* _WHAT YOU WILL DO_:
Give back exactly the lines of the material below, starting with the line with "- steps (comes" and going on through the line with "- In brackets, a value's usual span".

* _DATA SECTION_:
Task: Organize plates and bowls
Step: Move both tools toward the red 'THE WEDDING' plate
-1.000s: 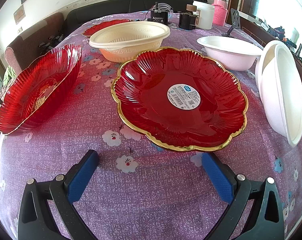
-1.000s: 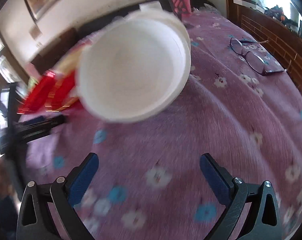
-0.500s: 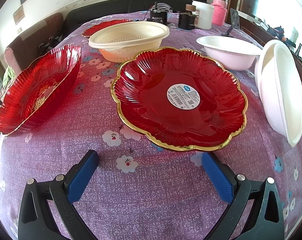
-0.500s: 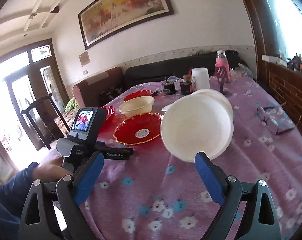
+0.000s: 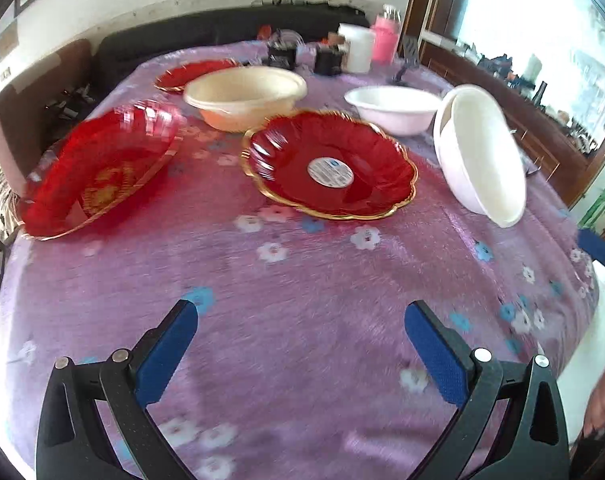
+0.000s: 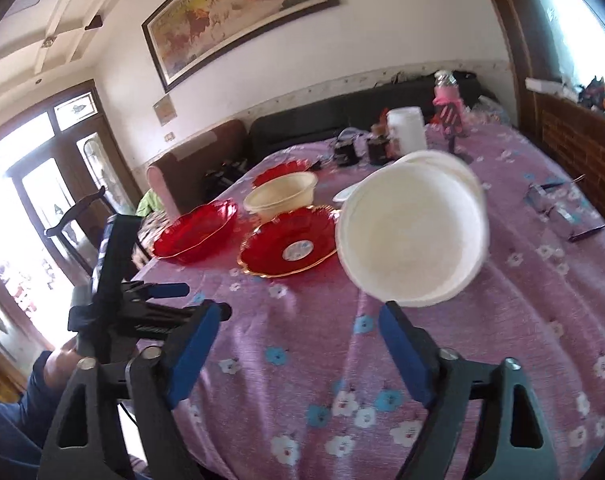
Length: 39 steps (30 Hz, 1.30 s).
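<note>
While both grippers hang over the near end of the table (image 5: pixel 302 280), nothing is held in either one. The left gripper (image 5: pixel 298 344) sits low in its frame with its blue jaws wide apart over the purple flowered cloth (image 5: pixel 322 380). The right gripper (image 6: pixel 298 340) is low in its frame too, and its jaws are also wide apart and hold nothing.

In the left view, a red plate (image 5: pixel 330 168) with a gold rim and a round sticker lies flat in the middle of the frame. A second red plate (image 5: pixel 98 172) is at the left, tipped up on one side. A third red plate (image 5: pixel 190 74) lies far back, upper left of middle. A cream bowl (image 5: pixel 244 96) sits upright just behind the middle plate. A white bowl (image 5: pixel 394 108) sits upright at the upper right of middle. At the right, a tilted bowl (image 5: pixel 482 156) stands on its edge with its mouth facing right; it looks like two white bowls nested, but I cannot tell for sure.

In the right view, the tilted bowl (image 6: pixel 412 232) fills the middle and its mouth faces us, just above the tip of the right-hand finger (image 6: pixel 406 356). I cannot tell if they touch. Glasses (image 6: pixel 570 212) lie on the cloth at the right. A pink bottle (image 6: pixel 448 110) and a white jar (image 6: pixel 406 128) stand at the far end. The left gripper (image 6: pixel 158 300) shows at the left edge, held by a hand (image 6: pixel 60 364).
</note>
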### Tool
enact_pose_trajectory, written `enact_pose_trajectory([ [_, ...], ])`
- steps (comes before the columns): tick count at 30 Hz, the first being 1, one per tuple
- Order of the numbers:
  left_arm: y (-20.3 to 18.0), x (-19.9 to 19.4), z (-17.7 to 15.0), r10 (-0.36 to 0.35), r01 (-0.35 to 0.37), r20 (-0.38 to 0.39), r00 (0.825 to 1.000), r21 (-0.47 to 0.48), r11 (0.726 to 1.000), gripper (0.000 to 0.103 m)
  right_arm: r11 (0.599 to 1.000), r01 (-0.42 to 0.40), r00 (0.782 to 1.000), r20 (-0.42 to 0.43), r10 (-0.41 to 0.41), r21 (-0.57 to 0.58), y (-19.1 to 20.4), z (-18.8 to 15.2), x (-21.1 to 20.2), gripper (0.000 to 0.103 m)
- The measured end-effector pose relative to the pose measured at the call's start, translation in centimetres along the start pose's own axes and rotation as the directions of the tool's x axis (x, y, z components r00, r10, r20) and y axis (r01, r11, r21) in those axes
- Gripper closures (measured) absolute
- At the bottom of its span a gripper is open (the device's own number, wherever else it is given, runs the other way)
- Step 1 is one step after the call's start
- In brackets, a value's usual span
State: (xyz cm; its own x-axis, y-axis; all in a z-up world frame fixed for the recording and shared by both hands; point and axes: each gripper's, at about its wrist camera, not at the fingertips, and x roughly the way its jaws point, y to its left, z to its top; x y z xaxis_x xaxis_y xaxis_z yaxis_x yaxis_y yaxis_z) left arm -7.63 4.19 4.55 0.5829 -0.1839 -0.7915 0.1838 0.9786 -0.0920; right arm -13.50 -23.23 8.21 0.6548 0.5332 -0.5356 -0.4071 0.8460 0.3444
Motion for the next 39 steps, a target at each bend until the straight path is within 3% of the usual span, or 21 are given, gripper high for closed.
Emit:
enact_pose_trajectory([
  [3, 2.0, -2.5, -0.6, 0.050, -0.050, 0.076, 0.996, -0.008, 0.999, 0.000, 1.000, -0.021, 0.999, -0.033, 0.021, -0.010, 1.1, 0.4, 1.2, 0.029],
  [7, 5.8, -4.8, -0.9, 0.073, -0.064, 0.147, 0.986, -0.066, 0.996, 0.000, 0.997, -0.072, 0.994, -0.080, 0.070, -0.012, 2.7, 1.1, 3.2, 0.036],
  [13, 11.2, -6.0, -1.4, 0.116, -0.087, 0.173, 0.978, -0.168, 0.982, 0.002, 0.992, -0.123, 0.981, -0.153, 0.119, -0.020, 5.6, 2.9, 6.2, 0.043],
  [15, 13.0, -6.3, -1.5, 0.111, -0.077, 0.166, 0.980, -0.202, 0.976, 0.028, 0.990, -0.135, 0.977, -0.172, 0.128, -0.028, 6.6, 3.6, 7.1, 0.044],
  [17, 14.8, -5.9, -1.4, 0.096, -0.063, 0.132, 0.987, -0.240, 0.969, 0.038, 0.988, -0.152, 0.971, -0.190, 0.144, -0.031, 7.7, 4.5, 8.2, 0.046],
  [23, 19.3, -5.7, -0.5, 0.050, -0.016, 0.094, 0.994, -0.333, 0.943, 0.036, 0.985, -0.168, 0.954, -0.244, 0.173, 0.043, 8.9, 6.8, 12.2, 0.046],
  [27, 22.2, -5.5, 1.0, 0.053, -0.026, 0.061, 0.997, -0.375, 0.927, 0.036, 0.981, -0.175, 0.944, -0.268, 0.193, 0.088, 9.0, 8.3, 14.8, 0.046],
  [31, 24.4, -4.9, 1.8, -0.005, 0.025, 0.045, 0.999, -0.441, 0.897, 0.029, 0.971, -0.191, 0.933, -0.280, 0.226, 0.145, 9.1, 9.3, 16.7, 0.046],
  [39, 25.1, -3.2, 3.8, -0.002, 0.008, 0.014, 1.000, -0.430, 0.903, 0.029, 0.962, -0.197, 0.913, -0.322, 0.251, 0.191, 9.8, 9.9, 20.2, 0.044],
])
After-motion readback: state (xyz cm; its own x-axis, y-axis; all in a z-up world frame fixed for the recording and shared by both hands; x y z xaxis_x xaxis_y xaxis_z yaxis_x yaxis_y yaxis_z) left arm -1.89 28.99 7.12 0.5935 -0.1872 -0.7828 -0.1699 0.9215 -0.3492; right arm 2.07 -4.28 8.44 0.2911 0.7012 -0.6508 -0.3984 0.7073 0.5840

* _EXPECTED ANSWER_:
- steps (comes before the columns): tick count at 30 Hz, the first being 1, one per tuple
- Order of the numbers:
  left_arm: y (-20.3 to 18.0), x (-19.9 to 19.4), z (-17.7 to 15.0), r10 (-0.36 to 0.35), r01 (-0.35 to 0.37), r20 (-0.38 to 0.39), r00 (0.825 to 1.000), r21 (-0.47 to 0.48), r11 (0.726 to 1.000), gripper (0.000 to 0.103 m)
  right_arm: r11 (0.599 to 1.000), r01 (-0.42 to 0.40), r00 (0.782 to 1.000), r20 (-0.42 to 0.43), r10 (-0.41 to 0.41), r21 (-0.57 to 0.58), y (-19.1 to 20.4), z (-18.8 to 15.2), x (-21.1 to 20.2), gripper (0.000 to 0.103 m)
- The measured end-effector pose relative to the pose measured at the call's start, translation in centimetres along the start pose's own axes and rotation as the directions of the tool's x axis (x, y, z components r00, r10, r20) and y axis (r01, r11, r21) in those axes
- Gripper closures (measured) absolute
- At the bottom of its span a gripper is open (the device's own number, wherever else it is given, runs the other way)
- Step 1 is one step after the call's start
- In brackets, a value's usual span

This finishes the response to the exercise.